You do not need to love C++ to earn your living with it: it is known to work. Objectively, there are, literally, millions of C++ professionals. More retire every year than the total of working Rust coders. That will change, eventually, if Rust catches on.

>Are you familiar with the concept of selection bias?

Yup

>The great majority of C++ users probably do not look at StackOverflow,

That I would like to see a citation for. The plural of "personal anecdote" isn't "proof".

>You do not need to love C++ to earn your living with it: it is known to work.

Did I claim otherwise?

> Objectively, there are, literally, millions of C++ professionals.

Citation needed.

> More retire every year than the total of working Rust coders

Citation needed.

I encourage you to perform your own research.
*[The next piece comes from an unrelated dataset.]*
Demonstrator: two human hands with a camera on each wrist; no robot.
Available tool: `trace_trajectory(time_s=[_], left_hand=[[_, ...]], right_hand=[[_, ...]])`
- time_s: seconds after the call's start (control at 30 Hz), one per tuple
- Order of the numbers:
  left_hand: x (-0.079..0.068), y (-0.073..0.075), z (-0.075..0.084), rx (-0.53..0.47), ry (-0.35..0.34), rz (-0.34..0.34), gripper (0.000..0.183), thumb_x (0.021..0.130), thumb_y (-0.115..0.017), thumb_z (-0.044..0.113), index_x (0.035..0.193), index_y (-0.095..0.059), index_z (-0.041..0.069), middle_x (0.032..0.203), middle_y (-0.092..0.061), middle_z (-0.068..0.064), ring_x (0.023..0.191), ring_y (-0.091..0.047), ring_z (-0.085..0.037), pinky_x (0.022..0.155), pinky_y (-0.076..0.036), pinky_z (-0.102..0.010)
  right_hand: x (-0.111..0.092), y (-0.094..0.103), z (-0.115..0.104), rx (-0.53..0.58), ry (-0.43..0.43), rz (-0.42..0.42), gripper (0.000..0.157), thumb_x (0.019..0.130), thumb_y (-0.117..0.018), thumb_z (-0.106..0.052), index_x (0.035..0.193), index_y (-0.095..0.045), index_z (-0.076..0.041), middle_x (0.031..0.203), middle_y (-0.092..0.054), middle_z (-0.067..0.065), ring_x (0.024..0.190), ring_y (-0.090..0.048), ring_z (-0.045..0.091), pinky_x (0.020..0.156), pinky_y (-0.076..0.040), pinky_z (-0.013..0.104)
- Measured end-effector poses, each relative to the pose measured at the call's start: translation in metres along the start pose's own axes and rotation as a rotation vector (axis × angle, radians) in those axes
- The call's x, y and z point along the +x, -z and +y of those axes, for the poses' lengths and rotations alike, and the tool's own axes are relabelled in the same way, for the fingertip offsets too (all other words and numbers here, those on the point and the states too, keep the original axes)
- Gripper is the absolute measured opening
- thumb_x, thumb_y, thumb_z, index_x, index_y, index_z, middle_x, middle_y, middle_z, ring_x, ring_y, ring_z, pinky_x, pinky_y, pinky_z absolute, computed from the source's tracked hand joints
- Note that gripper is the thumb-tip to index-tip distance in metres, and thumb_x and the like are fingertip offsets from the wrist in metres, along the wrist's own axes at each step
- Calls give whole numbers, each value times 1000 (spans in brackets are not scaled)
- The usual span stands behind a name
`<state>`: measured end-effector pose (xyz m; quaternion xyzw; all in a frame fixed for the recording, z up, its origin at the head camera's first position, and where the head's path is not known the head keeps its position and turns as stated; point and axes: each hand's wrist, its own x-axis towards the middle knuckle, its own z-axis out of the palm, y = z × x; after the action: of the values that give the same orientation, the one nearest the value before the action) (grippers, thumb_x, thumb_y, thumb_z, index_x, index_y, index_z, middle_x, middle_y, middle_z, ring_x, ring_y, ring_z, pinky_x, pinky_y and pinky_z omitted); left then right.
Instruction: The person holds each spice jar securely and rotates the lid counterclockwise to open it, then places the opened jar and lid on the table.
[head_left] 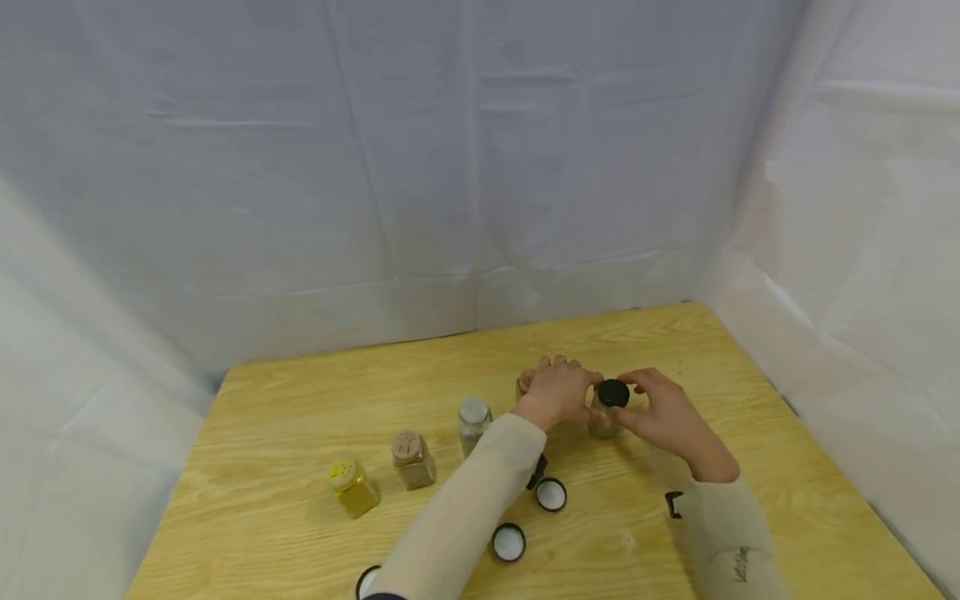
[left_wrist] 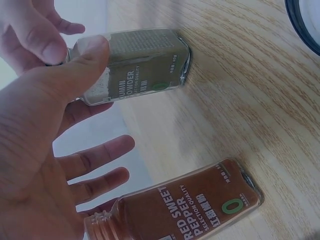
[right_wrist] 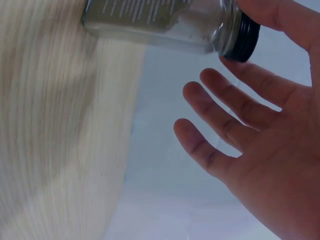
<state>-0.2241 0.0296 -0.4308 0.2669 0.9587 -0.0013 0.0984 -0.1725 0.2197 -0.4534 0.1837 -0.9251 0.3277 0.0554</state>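
A glass cumin powder jar [head_left: 602, 427] with a black lid [head_left: 613, 392] is upright at the right of the wooden table. My left hand [head_left: 561, 395] holds its upper body between thumb and index finger, the other fingers spread. From the right, my right hand [head_left: 666, 417] pinches the lid with thumb and index finger; its other fingers stay off the jar, as the right wrist view shows. Beside the left fingers stands a lidless red sweet pepper jar [left_wrist: 185, 212], which that hand mostly hides in the head view.
Further left are a grey spice jar [head_left: 474, 422], a brown one [head_left: 415, 468] and a yellow one [head_left: 357, 495], with perforated tops showing. Black-rimmed lids [head_left: 551, 495] lie white side up near the left sleeve. White sheeting [head_left: 450, 208] encloses the table's back and sides.
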Motion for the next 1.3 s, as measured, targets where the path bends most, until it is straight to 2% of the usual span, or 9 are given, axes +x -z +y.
trace_trajectory(time_s=[0.17, 0.33, 0.5, 0.6, 0.8, 1.03, 1.3], left_hand=[[-1, 0, 0, 1, -11, 3, 69, 92, -71, 67, 153, -54, 41, 151, -61, 3, 145, -49, -27, 126, -31, -52], [-2, 0, 0, 0, -17, 6, 65, 93, -72, 64, 152, -56, 42, 149, -62, 2, 143, -50, -27, 126, -31, -52], [-1, 0, -1, 1, -2, -2, 71, 91, -71, 68, 154, -53, 41, 152, -60, 3, 146, -49, -26, 126, -31, -52], [0, 0, 0, -7, 6, -4, 73, 89, -70, 70, 154, -54, 41, 152, -60, 4, 146, -49, -26, 126, -30, -51], [0, 0, 0, -8, 6, -9, 72, 89, -69, 72, 153, -54, 42, 151, -60, 4, 144, -49, -25, 126, -31, -51], [0, 0, 3, -8, 4, -5, 73, 88, -71, 71, 154, -53, 43, 151, -60, 5, 145, -49, -25, 125, -32, -50], [0, 0, 2, -1, -6, 1, 75, 88, -71, 70, 155, -52, 41, 153, -59, 3, 146, -48, -27, 126, -31, -52]], right_hand=[[4, -4, -3, -35, 18, -3, 48, 97, -77, -21, 134, -64, 8, 131, -64, 28, 111, -65, 46, 89, -57, 58], [5, -6, -4, -50, 41, 9, 47, 96, -79, -18, 133, -65, 8, 130, -64, 28, 110, -66, 45, 89, -57, 58], [2, -2, -4, -45, -23, -6, 55, 96, -79, -23, 138, -61, 7, 134, -62, 29, 114, -63, 48, 89, -56, 59], [-1, 1, -2, -27, -55, -4, 53, 95, -80, -23, 135, -62, 7, 135, -61, 29, 115, -62, 48, 89, -56, 59], [-4, 5, 2, -21, -26, 17, 41, 94, -80, -17, 126, -67, 5, 132, -63, 28, 111, -63, 47, 87, -56, 59], [-1, 3, -1, -26, -17, -15, 47, 97, -77, -19, 133, -64, 8, 135, -62, 30, 113, -63, 48, 87, -57, 58], [5, 0, -8, -84, 15, 12, 46, 97, -78, -24, 129, -68, 7, 129, -65, 27, 113, -65, 46, 93, -55, 61]])
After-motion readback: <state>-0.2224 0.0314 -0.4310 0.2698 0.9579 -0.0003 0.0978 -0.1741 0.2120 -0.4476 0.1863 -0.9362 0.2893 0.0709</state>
Citing hipster surveys on a beginners' help site has not earned you a passing grade.
Atleast I cited data (there is no reason to sling insults towards the data either). If I'm so wrong, it should be easy to disprove with less biased data from a "professional non-hipster website".

It is not my task in life to disprove my own opinions formed from available data either. If you want to change minds, don't ask others to "do the research yourself", that's just rude.

You personally demonstrate the need to discount actively-misleading data. What's next, Tiobe? If you don't check your own fond biases, who do you expect to perform the service for you? "Strangers on HN, for free", really?

Minds are responsible for their own evolution. Clues are taken or ignored according to personal preference.

"Principal", not "principle". I complain about this mistake when others make it.